*Work instruction*:
Would you copy out, exactly as written, each line from the one containing "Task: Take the" to the end of the records below?
**** Data extract
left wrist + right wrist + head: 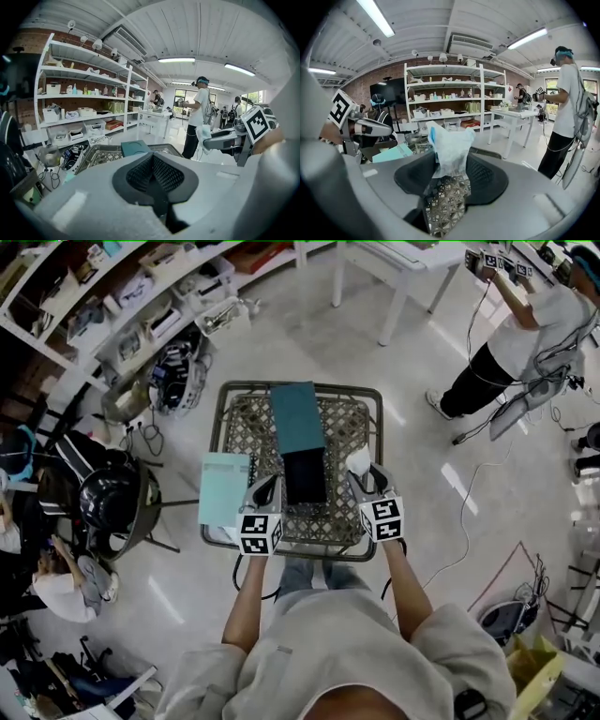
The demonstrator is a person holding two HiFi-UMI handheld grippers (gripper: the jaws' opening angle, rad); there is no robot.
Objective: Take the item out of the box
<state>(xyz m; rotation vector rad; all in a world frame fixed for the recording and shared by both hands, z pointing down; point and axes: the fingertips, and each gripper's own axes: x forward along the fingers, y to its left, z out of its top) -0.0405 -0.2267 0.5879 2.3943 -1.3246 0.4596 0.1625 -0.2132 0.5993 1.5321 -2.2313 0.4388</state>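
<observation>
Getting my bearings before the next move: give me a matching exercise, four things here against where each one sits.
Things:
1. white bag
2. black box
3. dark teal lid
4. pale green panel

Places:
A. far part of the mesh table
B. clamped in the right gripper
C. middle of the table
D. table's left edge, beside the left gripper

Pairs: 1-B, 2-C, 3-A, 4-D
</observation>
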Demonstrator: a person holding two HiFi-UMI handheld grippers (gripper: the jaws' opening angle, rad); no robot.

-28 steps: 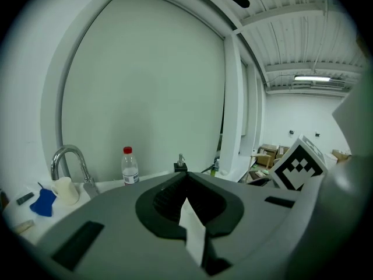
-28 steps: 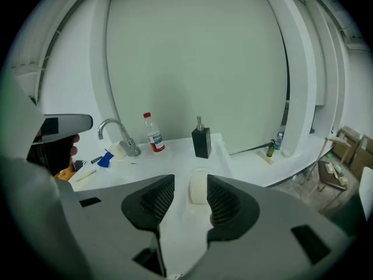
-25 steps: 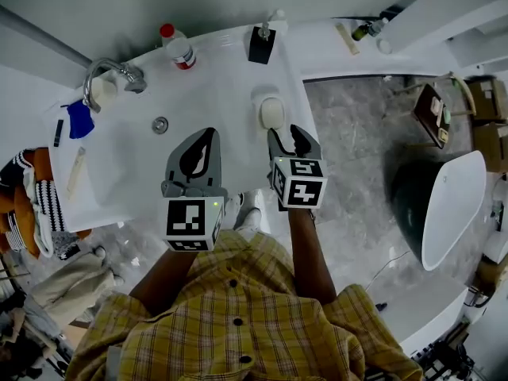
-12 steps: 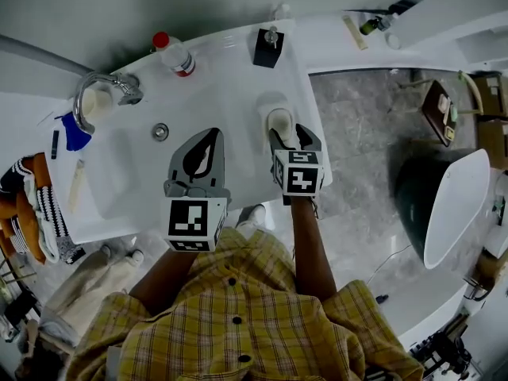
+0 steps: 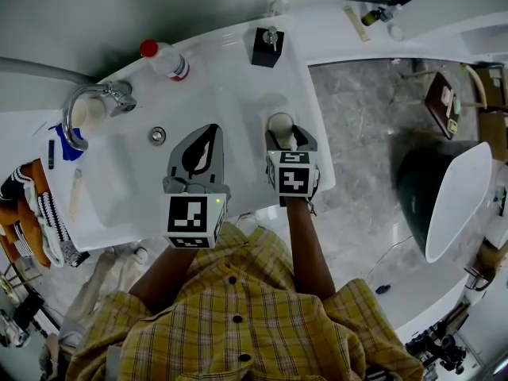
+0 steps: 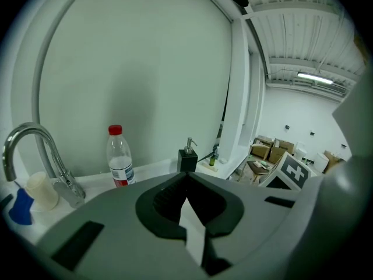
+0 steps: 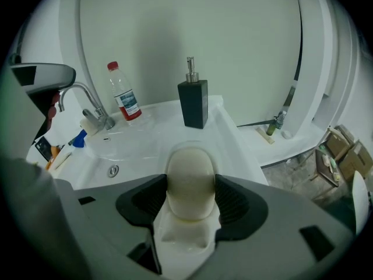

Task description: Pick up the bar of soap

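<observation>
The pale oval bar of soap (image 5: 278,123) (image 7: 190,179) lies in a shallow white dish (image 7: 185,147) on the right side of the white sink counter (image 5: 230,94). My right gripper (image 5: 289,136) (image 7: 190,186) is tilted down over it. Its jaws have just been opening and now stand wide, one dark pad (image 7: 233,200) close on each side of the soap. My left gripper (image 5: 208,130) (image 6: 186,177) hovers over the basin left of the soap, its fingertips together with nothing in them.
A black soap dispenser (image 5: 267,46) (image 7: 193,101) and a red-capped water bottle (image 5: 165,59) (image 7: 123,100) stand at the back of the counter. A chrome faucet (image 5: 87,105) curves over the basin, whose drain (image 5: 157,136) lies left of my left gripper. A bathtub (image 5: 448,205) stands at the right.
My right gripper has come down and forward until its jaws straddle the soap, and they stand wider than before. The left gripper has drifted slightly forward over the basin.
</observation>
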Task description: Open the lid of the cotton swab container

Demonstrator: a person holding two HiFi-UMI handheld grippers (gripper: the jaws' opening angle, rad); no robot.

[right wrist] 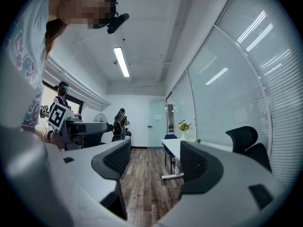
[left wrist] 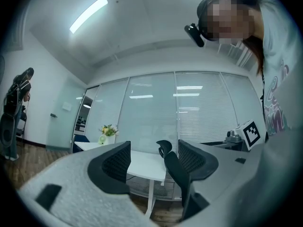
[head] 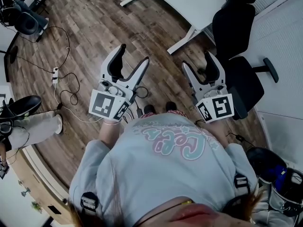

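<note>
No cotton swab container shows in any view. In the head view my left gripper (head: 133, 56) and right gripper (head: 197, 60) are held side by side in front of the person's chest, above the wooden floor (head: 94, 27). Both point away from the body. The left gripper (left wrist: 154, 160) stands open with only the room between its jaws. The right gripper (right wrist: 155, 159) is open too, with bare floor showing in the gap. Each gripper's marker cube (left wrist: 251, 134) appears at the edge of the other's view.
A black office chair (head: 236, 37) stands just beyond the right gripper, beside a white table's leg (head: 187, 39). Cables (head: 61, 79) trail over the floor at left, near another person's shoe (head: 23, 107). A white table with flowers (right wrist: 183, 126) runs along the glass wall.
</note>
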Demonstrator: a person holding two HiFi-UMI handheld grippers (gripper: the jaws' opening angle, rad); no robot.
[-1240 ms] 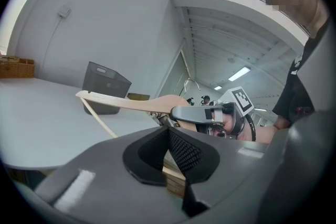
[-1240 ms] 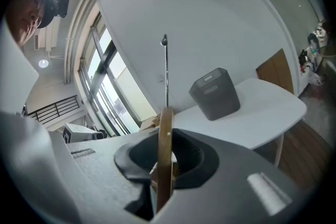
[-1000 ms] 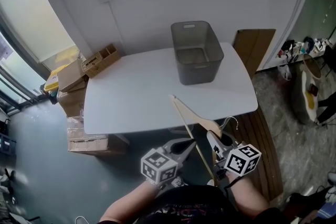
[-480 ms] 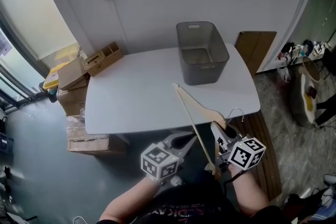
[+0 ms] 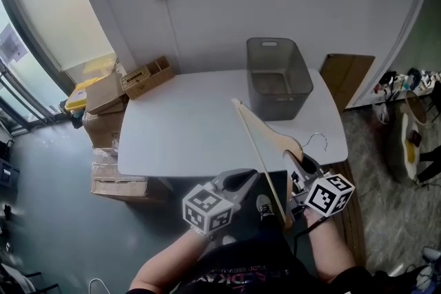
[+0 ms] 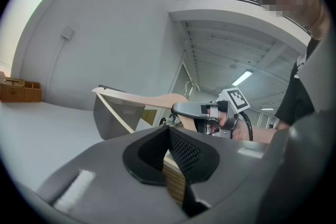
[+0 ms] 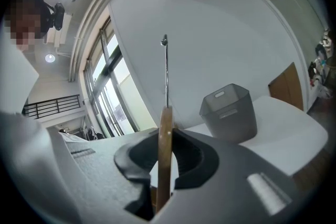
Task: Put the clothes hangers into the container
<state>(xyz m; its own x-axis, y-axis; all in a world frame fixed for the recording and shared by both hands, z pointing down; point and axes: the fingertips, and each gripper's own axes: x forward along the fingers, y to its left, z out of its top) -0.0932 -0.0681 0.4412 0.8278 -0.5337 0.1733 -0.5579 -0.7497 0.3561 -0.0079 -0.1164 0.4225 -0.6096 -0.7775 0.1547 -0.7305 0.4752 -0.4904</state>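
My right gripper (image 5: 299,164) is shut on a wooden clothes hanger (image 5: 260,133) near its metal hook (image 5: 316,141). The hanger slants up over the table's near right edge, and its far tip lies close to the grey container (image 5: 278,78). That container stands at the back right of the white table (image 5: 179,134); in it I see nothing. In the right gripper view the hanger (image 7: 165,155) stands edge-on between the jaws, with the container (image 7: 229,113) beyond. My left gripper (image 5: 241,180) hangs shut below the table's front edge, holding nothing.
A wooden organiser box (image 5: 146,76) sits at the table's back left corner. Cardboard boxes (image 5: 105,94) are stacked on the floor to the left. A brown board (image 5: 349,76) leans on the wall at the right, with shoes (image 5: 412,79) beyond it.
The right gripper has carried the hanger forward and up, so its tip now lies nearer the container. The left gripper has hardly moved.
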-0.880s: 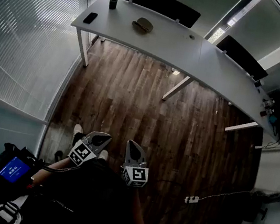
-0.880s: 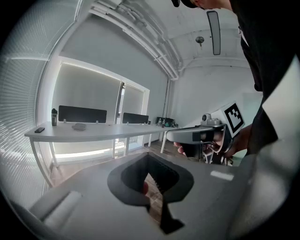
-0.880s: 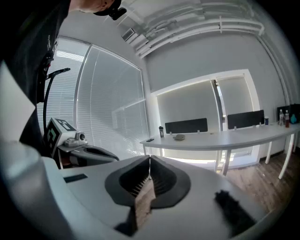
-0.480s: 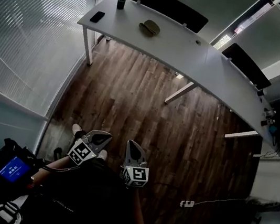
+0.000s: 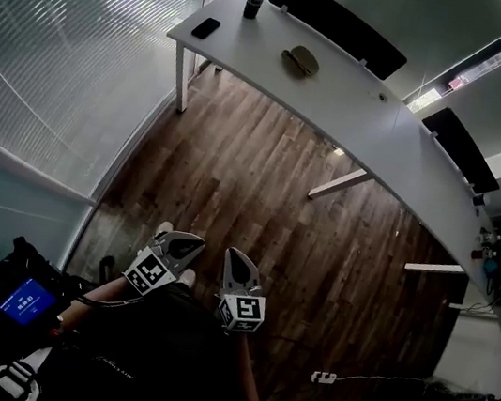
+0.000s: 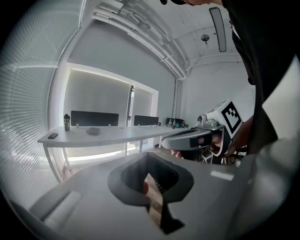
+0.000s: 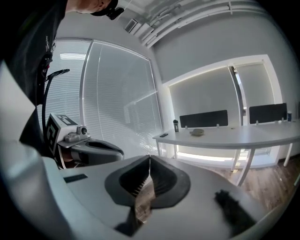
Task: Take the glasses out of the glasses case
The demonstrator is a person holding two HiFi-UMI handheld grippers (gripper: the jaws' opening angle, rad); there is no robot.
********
*Completed task*:
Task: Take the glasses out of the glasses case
The demonstrator is a person holding two HiFi-UMI handheld grippers (gripper: the jaws' opening angle, rad); there is no robot.

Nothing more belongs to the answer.